Associate Professor, Medicine, Ad-Din Women’s Medical College Hospital, Bangladesh
Received Date: 25/01/2021; Published Date: 11/02/2021
*Corresponding author: Associate Professor, Medicine, Ad-Din Women’s Medical College Hospital, Dhaka, Bangladesh, Intern, Medicine, Ad-Din Women’s Medical College Hospital, Dhaka, Bangladesh. Email: rrichi.dmc.k56@gmail.com, Orchid ID: 0000000225117972.
Pemphigus Vulgaris (PV), a rare autoimmune mucocutaneous intraepithelial blistering disease has been reported with incidence of 0.1-0.5 cases per 100,000 individuals worldwide per year. The etiology of PV is uncertain but is supposed to be mediated by circulating immunoglobulin G (IgG) autoantibodies against the desmosomal cadherins, desmoglein 1 and 3. Biopsy, light microscopic examination, and additional adjuvant tests, such as immunofluorescence studies can be used to establish the diagnosis. In most cases (70-90%), the first signs of disease appear on the oral mucosa but most patients with oral lesions are initially misdiagnosed and treated improperly for months or years. If these patients are misdiagnosed or left untreated, PV may be fatal with a mortality rate ranging from 60% to 90%. We report the case of a 39-years old woman with a 4-month history of oral ulcerations. The patient reported that the lesions caused considerable discomfort and affected her normal oral function. On intraoral examination, ulcers were observed on both cheeks and ventral surface of tongue. No skin lesions were seen on extra oral examination. A diagnosis of PV was made after evaluating the biopsy samples. The main complication of PV is the reduced quality of life related to soreness or pain, particularly in ulcerative/erosive lesions. Therefore, here we are trying to discuss basics of diagnosing and treating PV with oral lesions with the help of a case report.
Keywords: Autoimmune blistering diseases; Desmoglein; Pemphigus vulgaris; Cadherins; Direct and indirect immunofluorescence
Pemphigus represents a group of rare chronic inflammatory autoimmune mucocutaneous blistering disorders. The word pemphigus originates from Greek pemphix, which translates as blister or bubble. Pemphigus can be classified into five major groups: Pemphigus Vulgaris (PV), pemphigus foliaceus, Paraneoplastic Pemphigus (PNP), drug-induced pemphigus and immunoglobulin A (IgA) pemphigus. Oral lesions have been associated with only PV and PNP. Pemphigus Vulgaris is the most common form of pemphigus, accounting for over 80% of cases. Pemphigus vulgaris is a rare disorder, with a reported incidence of 0.1-0.5 cases per 100,000 individuals worldwide per year. It occurs primarily in adults during 5th or 6th decade of life with a male female ratio 1:2 [1].

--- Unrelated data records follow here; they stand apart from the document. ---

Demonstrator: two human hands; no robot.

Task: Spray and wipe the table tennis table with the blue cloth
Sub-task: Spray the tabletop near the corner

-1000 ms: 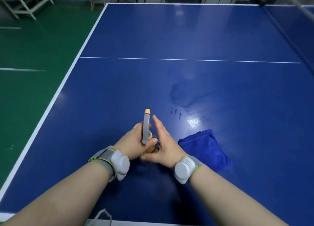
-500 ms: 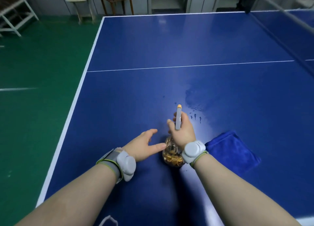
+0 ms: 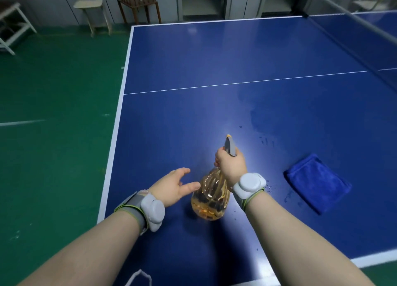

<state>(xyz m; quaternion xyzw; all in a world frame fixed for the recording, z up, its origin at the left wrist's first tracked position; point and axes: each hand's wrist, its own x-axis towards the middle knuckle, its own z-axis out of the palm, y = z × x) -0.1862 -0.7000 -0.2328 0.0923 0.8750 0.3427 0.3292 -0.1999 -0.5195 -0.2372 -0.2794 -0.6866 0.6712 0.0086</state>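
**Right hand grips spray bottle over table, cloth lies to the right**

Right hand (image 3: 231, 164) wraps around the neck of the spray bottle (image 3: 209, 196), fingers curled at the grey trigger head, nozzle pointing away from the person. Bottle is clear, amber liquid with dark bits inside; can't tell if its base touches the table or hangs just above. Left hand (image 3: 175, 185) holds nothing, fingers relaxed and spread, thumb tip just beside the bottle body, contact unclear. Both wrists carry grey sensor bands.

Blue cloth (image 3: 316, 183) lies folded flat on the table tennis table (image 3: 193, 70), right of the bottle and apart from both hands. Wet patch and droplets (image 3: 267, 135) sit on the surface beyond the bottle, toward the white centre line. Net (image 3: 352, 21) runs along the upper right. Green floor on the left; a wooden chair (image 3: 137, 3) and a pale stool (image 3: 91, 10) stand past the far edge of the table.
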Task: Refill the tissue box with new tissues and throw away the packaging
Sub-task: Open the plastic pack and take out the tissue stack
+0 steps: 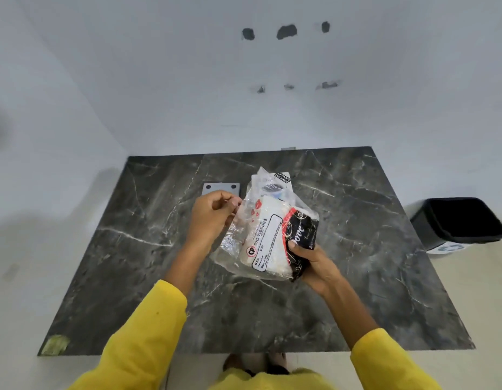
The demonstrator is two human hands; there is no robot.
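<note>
- Tissues (269,243), a white stack, sit inside a clear plastic pack (238,235) held above the middle of a dark marble table (117,249).
- A white label on the pack reads "BIG TISSUES"; beside it runs a black and red printed band (300,235).
- Right hand (314,263) is closed around the near right corner of the pack, thumb on top of the black band, fingers hidden beneath.
- Left hand (213,218) is curled, thumb and fingertips pinched on the loose clear film at the pack's left edge.
- The film at the far end of the pack stands up crumpled and loose; whether it is torn open cannot be told.
- Behind the pack, partly hidden by it, lies something with a black tag (282,177) printed in white letters; what it is cannot be told.
- A small grey plate (221,188) with two dark holes lies flat on the table just beyond the left hand.
- A black bin (458,220) stands on the floor, off the right edge of the table, well apart from the pack.
- Both arms wear yellow sleeves (142,342).
- A scrap of greenish tape (55,344) sticks to the near left corner of the table.
- The white wall (272,108) behind shows several dark holes.
</note>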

The disease is mediated by circulating immunoglobulin G (IgG) autoantibodies against the desmosomal cadherins, desmoglein 1 and 3(the PV antigen), a transmembrane glycoprotein which mediates cell adhesion [2]. Although the exact mechanism is unclear, autoantibodies theoretically produce an allosteric change in the desmoglein, impairing its adhesive abilities, and increase active plasmin in the area, producing cell degradation and acantholysis [2,3]. Complement may be actively involved in this process3.Histopathology reveals a loss of cell-cell adhesion (acantholysis) in the supralaminar layer of the epithelium, and Direct Immunofluorescence (DIF) of perilesional skin reveals intercellular deposition of IgG +/- C3. As antibodies often correlate with disease activity, Indirect Immunofluorescence (IIF), immunoblots, and Enzyme-Linked Immunosorbent Assays (ELISA) are commonly used to quantify circulating antibody level [4].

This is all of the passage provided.